**WORK ORDER**
Below are lines of data, and only some are wanted. Please repeat exactly those from the line that has "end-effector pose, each" through the line that has "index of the".

**DATA PROVIDED**
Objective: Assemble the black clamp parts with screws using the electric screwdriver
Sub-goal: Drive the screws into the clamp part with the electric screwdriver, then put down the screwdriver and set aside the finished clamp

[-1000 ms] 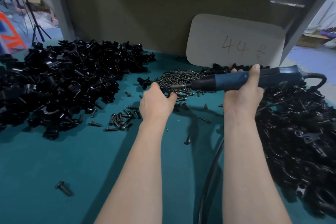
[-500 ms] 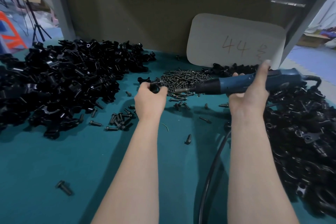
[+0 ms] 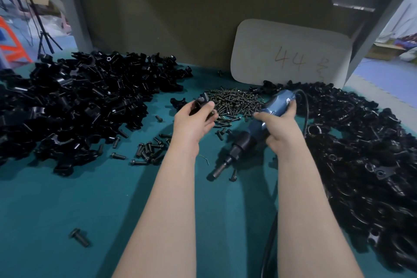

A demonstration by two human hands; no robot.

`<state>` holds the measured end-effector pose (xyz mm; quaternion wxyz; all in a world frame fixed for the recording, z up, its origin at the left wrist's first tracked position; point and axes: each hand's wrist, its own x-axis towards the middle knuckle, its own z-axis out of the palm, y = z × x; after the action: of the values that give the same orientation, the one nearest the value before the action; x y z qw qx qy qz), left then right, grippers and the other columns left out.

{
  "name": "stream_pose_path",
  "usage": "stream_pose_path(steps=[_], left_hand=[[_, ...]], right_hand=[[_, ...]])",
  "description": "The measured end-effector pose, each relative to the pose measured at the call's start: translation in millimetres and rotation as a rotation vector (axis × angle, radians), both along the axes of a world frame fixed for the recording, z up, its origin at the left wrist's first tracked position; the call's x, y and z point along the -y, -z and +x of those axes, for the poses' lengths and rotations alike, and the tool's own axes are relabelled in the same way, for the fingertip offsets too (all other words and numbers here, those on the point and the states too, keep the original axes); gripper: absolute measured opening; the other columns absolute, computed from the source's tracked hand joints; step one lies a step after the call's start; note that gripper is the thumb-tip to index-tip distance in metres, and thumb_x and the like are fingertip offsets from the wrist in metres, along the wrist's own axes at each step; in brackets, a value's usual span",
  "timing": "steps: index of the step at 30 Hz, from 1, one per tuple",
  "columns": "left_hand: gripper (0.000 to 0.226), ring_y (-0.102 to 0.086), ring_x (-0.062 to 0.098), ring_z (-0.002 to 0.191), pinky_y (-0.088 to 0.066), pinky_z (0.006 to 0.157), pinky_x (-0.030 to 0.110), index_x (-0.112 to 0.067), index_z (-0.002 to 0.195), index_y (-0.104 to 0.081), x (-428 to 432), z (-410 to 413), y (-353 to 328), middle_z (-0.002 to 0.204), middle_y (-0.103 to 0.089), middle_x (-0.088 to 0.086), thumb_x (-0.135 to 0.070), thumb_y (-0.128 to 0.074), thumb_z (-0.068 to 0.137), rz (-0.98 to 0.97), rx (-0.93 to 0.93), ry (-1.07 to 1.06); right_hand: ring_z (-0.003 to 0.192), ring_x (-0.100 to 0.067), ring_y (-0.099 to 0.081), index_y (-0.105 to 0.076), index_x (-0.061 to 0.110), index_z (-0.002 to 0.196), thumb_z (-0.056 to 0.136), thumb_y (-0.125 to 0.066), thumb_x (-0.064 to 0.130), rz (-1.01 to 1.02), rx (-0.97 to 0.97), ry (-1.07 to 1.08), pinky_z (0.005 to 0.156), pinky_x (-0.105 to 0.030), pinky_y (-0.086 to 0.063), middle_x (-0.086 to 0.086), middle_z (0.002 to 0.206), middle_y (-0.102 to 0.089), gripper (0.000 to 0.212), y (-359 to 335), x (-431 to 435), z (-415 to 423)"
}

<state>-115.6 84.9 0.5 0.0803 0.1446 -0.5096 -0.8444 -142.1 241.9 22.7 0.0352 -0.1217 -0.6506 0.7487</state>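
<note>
Head view: left hand gripped a clamp by the far-edge screws; right hand held the screwdriver, bit down. Best seat bit square before triggering.

One wide-angle camera rode on the person's head, facing forward and tilted down over the teal table top. It sat close: both forearms entered from the bottom edge and reached mid-frame, where the left hand held a black clamp part and the right hand held the electric screwdriver. The left heap of clamp parts and the right heap filled the sides, and the screw pile lay just beyond the hands. Farther off, the cardboard back panel and the card marked 44 faced the lens. The lens bent the frame posts at both edges, where strips of the room beyond showed.
</note>
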Motion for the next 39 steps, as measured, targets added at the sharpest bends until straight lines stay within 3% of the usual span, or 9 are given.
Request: stream_pose_path(steps=[4,10,13,16,20,23,27,35,39], left_hand=[[0.019,-0.070,0.016,0.082,-0.057,0.070,0.018,-0.015,0.103,-0.058,-2,-2,2,0.104,-0.068,0.010,-0.013,-0.069,0.089,-0.108,0.000,-0.018],[0.031,-0.067,0.022,0.096,-0.054,0.090,0.037,-0.014,0.114,-0.058,-6,-2,6,0.106,-0.067,0.004,-0.024,-0.070,0.087,-0.451,0.044,-0.053],[0.015,-0.061,0.017,0.087,-0.045,0.066,0.024,-0.021,0.093,-0.062,-8,1,6,0.087,-0.065,-0.009,-0.032,-0.069,0.087,-0.696,0.062,-0.087],[0.016,-0.057,0.017,0.081,-0.037,0.065,0.025,-0.022,0.090,-0.060,-10,4,6,0.086,-0.064,-0.008,-0.036,-0.068,0.087,-0.865,0.097,-0.128],[0.036,-0.062,0.026,0.099,-0.047,0.075,0.032,-0.018,0.120,-0.060,-15,6,3,0.110,-0.068,0.002,-0.034,-0.066,0.088,-0.974,0.125,-0.127],[0.044,-0.062,0.030,0.103,-0.052,0.080,0.037,-0.019,0.131,-0.055,-14,6,2,0.115,-0.067,0.007,-0.032,-0.063,0.090,-1.055,0.157,-0.163],[0.050,-0.060,0.032,0.111,-0.052,0.086,0.040,-0.020,0.141,-0.047,-12,7,-1,0.124,-0.064,0.010,-0.026,-0.058,0.092,-1.070,0.186,-0.200],[0.033,-0.063,0.031,0.096,-0.047,0.070,0.034,-0.015,0.117,-0.060,-6,6,-3,0.106,-0.067,0.008,-0.034,-0.063,0.090,-1.007,0.260,-0.165],[0.028,-0.066,0.026,0.092,-0.052,0.077,0.034,-0.015,0.106,-0.066,2,6,-1,0.099,-0.069,0.004,-0.036,-0.067,0.088,-0.671,0.213,-0.235]], right_hand=[[0.124,-0.036,-0.046,-0.003,0.034,0.151,0.084,-0.072,0.015,0.361,0.067,0.002,0.104,-0.050,-0.041,-0.014,0.151,-0.029,0.098,12,6,0],[0.102,-0.029,-0.046,-0.030,0.028,0.145,0.089,-0.062,0.041,0.901,0.132,-0.033,0.093,-0.036,-0.040,-0.017,0.142,-0.028,0.066,11,15,7],[0.126,-0.037,-0.035,-0.039,0.028,0.141,0.090,-0.056,0.051,1.097,0.201,-0.018,0.103,-0.041,-0.034,-0.017,0.143,-0.028,0.058,4,17,11],[0.121,-0.030,-0.044,-0.060,0.022,0.120,0.092,-0.052,0.049,1.017,-0.063,0.071,0.098,-0.039,-0.037,-0.010,0.126,-0.051,0.039,-10,24,14],[0.077,-0.006,-0.054,-0.065,0.022,0.096,0.093,-0.054,0.041,0.976,-0.295,-0.118,0.067,-0.022,-0.038,0.013,0.075,-0.054,0.022,-21,52,19],[0.065,-0.002,-0.045,-0.061,0.021,0.094,0.094,-0.056,0.023,1.040,-0.281,-0.200,0.056,-0.018,-0.032,0.008,0.080,-0.055,0.006,-16,63,14],[0.072,-0.006,-0.047,-0.055,0.021,0.093,0.093,-0.059,0.024,1.033,-0.268,-0.293,0.062,-0.018,-0.036,0.013,0.076,-0.048,0.005,-16,68,10],[0.073,0.001,-0.046,-0.054,0.026,0.084,0.089,-0.057,0.008,1.072,-0.454,-0.313,0.057,-0.005,-0.035,0.011,0.086,-0.052,0.019,-17,66,12],[0.077,-0.002,-0.054,-0.059,0.025,0.088,0.089,-0.062,0.013,0.927,-0.457,-0.257,0.069,-0.013,-0.043,0.011,0.085,-0.059,0.012,-24,64,8]])
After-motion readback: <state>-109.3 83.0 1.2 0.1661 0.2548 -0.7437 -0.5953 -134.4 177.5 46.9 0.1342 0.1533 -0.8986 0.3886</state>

**EXPECTED ANSWER**
  "description": "The measured end-effector pose, each relative to the pose measured at the call's start: translation in millimetres and rotation as a rotation vector (axis × angle, radians), both along the axes of a world frame fixed for the recording, z up, its origin at the left wrist's first tracked position; the call's x, y and z point along the -y, -z and +x of those axes, for the poses' lengths and rotations alike, and the tool's own axes are relabelled in the same way, for the fingertip offsets too (all other words and numbers here, those on the point and the states too, keep the original axes); gripper: absolute measured opening; the other columns absolute, computed from the source's tracked hand joints; step one lies a step after the call's start; note that gripper is the thumb-tip to index-tip distance in metres, and thumb_x and the like are fingertip offsets from the wrist in metres, along the wrist's own axes at each step; in brackets, a value's usual span",
  "timing": "steps: index of the step at 30 Hz, from 1, one per tuple",

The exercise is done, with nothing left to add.